# Encouraging algae growth.



## scissorfight (Apr 17, 2006)

This might sound wierd, but how can I encourage algae growth without compremising water quality?
The reason I ask is I keep a lot plecos and some are hard to wean onto vegetables and commercial pleco food, though they grace most of the time.

Thank you

-SF


----------



## deepdiver (May 30, 2006)

I'm toying with an outside tank right now. I had some green water, but it was starting to clear up because the plants were starting to take off. I think I added too much Nitrate/Phosphate/Potassium because the next day I had a severe case of green water, and also the small filamentous algae that grows on surfaces. So maybe add Nitrate and Phosphate in a little excess.


----------



## voshod (Mar 22, 2007)

Excess dose of Flourish Comprehansive always seems to result in fuzz algae for me. Of course, I didn't do a study on this to be sure it's that, it just what seems to cause it every time.


----------



## SKSuser (Mar 20, 2006)

I'll be very interested to see how this thread progresses. Usually everyone is trying to get rid of algae.

Unfortunately the solutions I can think of will all lower your water quality.
If you insist on trying to grow algae in the tank, I think the safest way would be to gradually lengthen the photoperiod. I believe adding chemicals is a recipe for disaster. 
That said, it seems easier to me to find a controlable food source for your algivorous fish.

Have you tried something to make the veggies more interesting to the fish. My snails won't touch veggies unless I microwave them. I choose to nuke my food instead of blanching or boiling, as I believe too many nutrients are lost in the boil water.
Even with the cooked food, some snails won't eat certain veggies, while they're always the first to sniff out other vegetables they obviously prefer. To fix this, I always add a small portion of whatever veggie my family happens to eat that night. Variety is the spice of life.

Something crazy you might try would be to set a small aquarium, canning jar or two litre bottle in a window with some stem plants and a little KNO3 in it. For one, you'll have nice green water for fish fry or daphnia, also algae should begin to grow on the stem plants which you can then remove from the jar and add to the aquarium. It'd be a way of having a prettier viewing tank, and still having some algae to eat.


----------



## ruki (Jul 4, 2006)

I keep a 5 gallon tank of green water just for feeding fry and daphnia.
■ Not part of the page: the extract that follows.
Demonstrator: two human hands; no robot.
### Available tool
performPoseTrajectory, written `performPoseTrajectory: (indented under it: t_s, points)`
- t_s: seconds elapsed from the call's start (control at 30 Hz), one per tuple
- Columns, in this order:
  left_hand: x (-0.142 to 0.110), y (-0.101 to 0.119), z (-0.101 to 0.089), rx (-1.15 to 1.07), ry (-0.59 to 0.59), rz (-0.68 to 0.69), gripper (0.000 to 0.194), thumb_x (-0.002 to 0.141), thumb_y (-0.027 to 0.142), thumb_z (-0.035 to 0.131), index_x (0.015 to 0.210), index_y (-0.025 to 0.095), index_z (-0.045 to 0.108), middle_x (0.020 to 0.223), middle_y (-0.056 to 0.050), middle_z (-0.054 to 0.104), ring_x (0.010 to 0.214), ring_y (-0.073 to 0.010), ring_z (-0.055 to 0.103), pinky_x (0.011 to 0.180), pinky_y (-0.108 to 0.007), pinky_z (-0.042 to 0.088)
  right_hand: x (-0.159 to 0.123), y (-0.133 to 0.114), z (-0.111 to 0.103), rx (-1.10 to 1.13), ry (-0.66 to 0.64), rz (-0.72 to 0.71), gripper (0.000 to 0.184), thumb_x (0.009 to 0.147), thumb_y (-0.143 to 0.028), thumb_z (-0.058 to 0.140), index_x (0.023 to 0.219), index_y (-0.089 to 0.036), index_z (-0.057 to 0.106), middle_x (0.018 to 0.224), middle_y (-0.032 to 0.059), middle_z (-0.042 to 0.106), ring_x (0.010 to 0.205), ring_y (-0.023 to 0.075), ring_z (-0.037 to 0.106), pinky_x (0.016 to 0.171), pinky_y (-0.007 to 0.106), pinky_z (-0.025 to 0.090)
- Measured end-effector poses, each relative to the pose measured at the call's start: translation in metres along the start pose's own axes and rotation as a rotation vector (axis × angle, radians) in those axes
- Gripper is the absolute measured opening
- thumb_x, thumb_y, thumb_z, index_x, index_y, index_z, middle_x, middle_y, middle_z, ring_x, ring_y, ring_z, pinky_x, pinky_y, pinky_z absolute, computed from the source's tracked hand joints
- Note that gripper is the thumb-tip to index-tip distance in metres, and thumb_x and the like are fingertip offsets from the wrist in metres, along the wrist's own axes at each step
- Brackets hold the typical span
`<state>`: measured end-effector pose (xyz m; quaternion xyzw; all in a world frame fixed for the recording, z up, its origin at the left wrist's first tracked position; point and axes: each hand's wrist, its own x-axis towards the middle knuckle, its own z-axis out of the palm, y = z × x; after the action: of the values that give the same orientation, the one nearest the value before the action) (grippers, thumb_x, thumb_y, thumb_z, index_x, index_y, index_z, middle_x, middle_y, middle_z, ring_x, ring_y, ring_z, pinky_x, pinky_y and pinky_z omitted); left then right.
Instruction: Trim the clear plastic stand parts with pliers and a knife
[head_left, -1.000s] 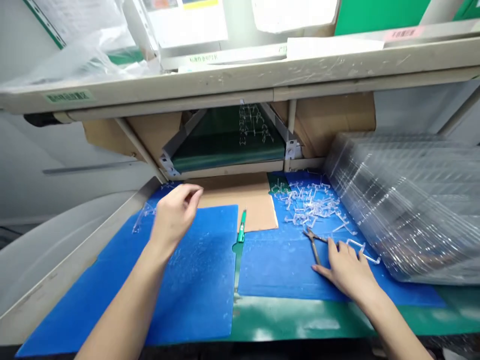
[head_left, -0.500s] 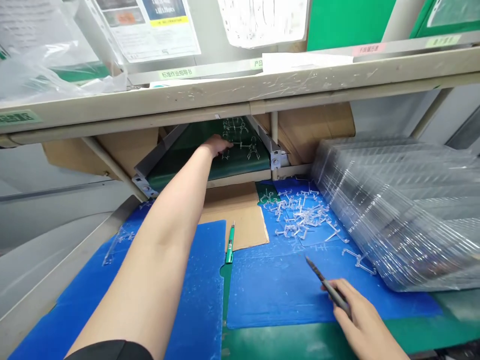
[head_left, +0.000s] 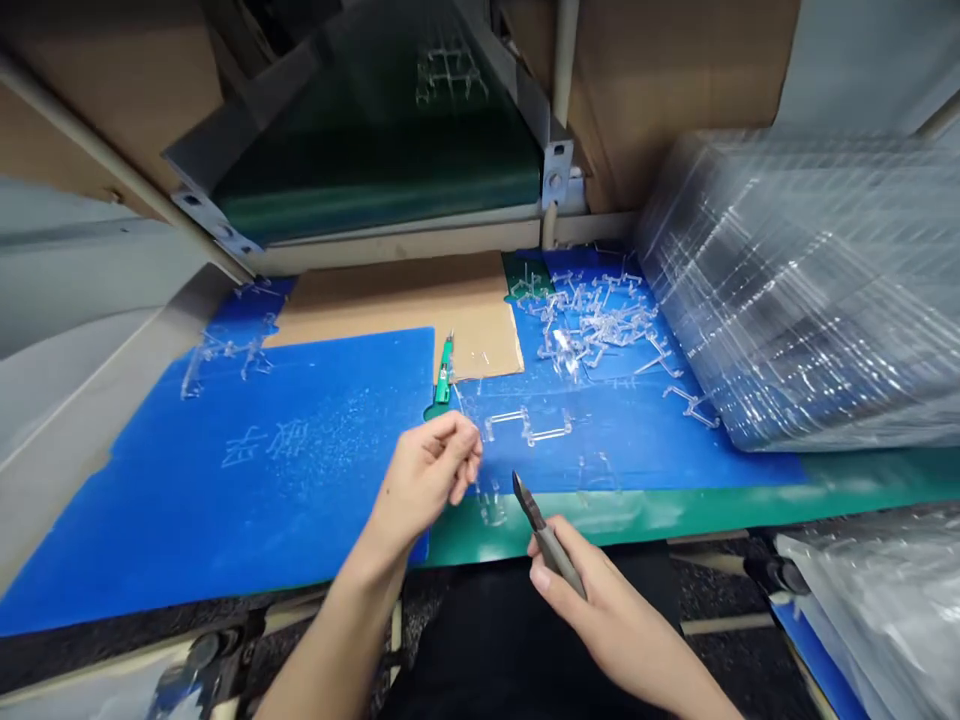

It's getting close to a year now that it's been going. From my experience, once a tank goes green, it tends to stay green unless you have a plant like water lettuce that takes about a week to clear it up. When it becomes less thick, I add some nitrate and phosphate and that greens it up really well.

Green water usually kills off all the other algae since it clouds the water so much. So adding excess nutrients to get non-green water algae might be counter productive.

Haven't tried to raise other forms of algae. Don't plant to either.


----------



## scissorfight (Apr 17, 2006)

Thank you for your replies, I am not looking for a way to grow water borne alage, they must be growing on surfaces. Green water won't do my plecos any good, I wanted to clarify (no pun intended).

SKSuser: I only keep panaques, and when they are fresh from the importer some individuals seem to take quite a while before they discover veggies. But they are very keen on the gracing. I guess that fruit and and vegitables are a rarity in thier native rivers and will probably disappear very quickly when they fall into the water. Panaques live almost exclusively of wood, including algae and aufwuchs.

So for those starved newcomers I imagine that a tank filled with pieces of wood coverd by a thick layer of alga would be really good. I did have a plan that involved a clear plastic container filled with water, fertilizer, pieces of wood and a greenhouse. The paln was to grow the algae in the greenhouse and move wood in and out as needed. Unfortunately my greenhouse was destroyed in a storm this winter. 

-SF


----------



## SKSuser (Mar 20, 2006)

Wow, I'm sorry to hear that about your greenhouse. It sounds like you were on the right track.

I'd love to see pictures of your panaques setup.


----------



## scissorfight (Apr 17, 2006)

SKSuser: I take the worst pictures ever, but... here are some pics.

http://menarana.googlepages.com/smtank.jpg
http://sethputnam.com/xx/fisk%20010%20(Large).jpg
http://www.sethputnam.com/xx/fesk%20124%20(Large).jpg


----------



## SKSuser (Mar 20, 2006)

Very cool.
I assume we're looking at two separate tanks side by side? Are they DIY, or factory? Do they share a filter, or any other mechanics?

Also let us know about your lighting and day/night schedules, how long the tanks have been set up, and anything you add to the water. I'm sure when someone comes along that is about to give the definitive answer, they'll want to know those specifics.


----------